Description of the task -
Using the data below, return the stretch from the line that contains "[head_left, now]" through the line that contains "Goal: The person", both included, exactly as it stands and nothing beyond it.
* * *
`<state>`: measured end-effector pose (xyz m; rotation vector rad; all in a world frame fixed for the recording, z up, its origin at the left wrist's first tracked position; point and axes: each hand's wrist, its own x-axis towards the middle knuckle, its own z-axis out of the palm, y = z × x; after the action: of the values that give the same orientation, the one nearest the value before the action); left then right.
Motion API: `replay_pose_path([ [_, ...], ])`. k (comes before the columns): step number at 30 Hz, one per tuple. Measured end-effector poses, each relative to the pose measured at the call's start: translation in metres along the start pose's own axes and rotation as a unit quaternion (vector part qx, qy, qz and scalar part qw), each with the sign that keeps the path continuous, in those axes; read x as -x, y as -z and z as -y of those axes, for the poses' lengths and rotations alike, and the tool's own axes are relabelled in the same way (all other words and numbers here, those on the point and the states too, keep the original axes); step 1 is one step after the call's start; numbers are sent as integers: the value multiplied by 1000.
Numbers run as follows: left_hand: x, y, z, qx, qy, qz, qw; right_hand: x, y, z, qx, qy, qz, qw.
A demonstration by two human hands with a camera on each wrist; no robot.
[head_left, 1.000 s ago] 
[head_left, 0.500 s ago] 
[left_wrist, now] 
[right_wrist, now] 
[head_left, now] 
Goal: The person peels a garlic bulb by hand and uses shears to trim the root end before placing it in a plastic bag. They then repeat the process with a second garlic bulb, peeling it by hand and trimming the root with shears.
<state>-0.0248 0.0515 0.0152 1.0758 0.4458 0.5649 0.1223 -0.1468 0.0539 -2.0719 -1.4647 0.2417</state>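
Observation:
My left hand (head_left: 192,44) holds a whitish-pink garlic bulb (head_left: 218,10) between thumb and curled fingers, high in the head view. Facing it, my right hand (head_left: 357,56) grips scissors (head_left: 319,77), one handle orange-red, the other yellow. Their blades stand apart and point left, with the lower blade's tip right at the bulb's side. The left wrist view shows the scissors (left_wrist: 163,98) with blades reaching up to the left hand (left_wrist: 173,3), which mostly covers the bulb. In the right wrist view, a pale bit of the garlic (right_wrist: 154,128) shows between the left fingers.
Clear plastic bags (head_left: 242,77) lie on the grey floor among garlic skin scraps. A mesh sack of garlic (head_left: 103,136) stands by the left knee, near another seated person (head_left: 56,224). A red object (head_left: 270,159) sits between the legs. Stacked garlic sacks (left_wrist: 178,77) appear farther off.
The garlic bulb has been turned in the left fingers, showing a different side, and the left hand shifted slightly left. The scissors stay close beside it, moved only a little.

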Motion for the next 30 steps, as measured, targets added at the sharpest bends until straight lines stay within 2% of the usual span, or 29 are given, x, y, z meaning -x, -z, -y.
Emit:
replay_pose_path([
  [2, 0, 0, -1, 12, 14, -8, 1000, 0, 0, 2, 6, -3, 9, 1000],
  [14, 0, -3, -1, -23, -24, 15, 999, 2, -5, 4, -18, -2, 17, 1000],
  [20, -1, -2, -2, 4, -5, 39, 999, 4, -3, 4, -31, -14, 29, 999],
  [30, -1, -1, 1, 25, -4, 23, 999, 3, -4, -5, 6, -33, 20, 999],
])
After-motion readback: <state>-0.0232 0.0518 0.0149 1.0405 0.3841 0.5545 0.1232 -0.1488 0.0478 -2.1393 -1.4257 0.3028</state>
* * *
Solution for this problem -
[head_left, now] 
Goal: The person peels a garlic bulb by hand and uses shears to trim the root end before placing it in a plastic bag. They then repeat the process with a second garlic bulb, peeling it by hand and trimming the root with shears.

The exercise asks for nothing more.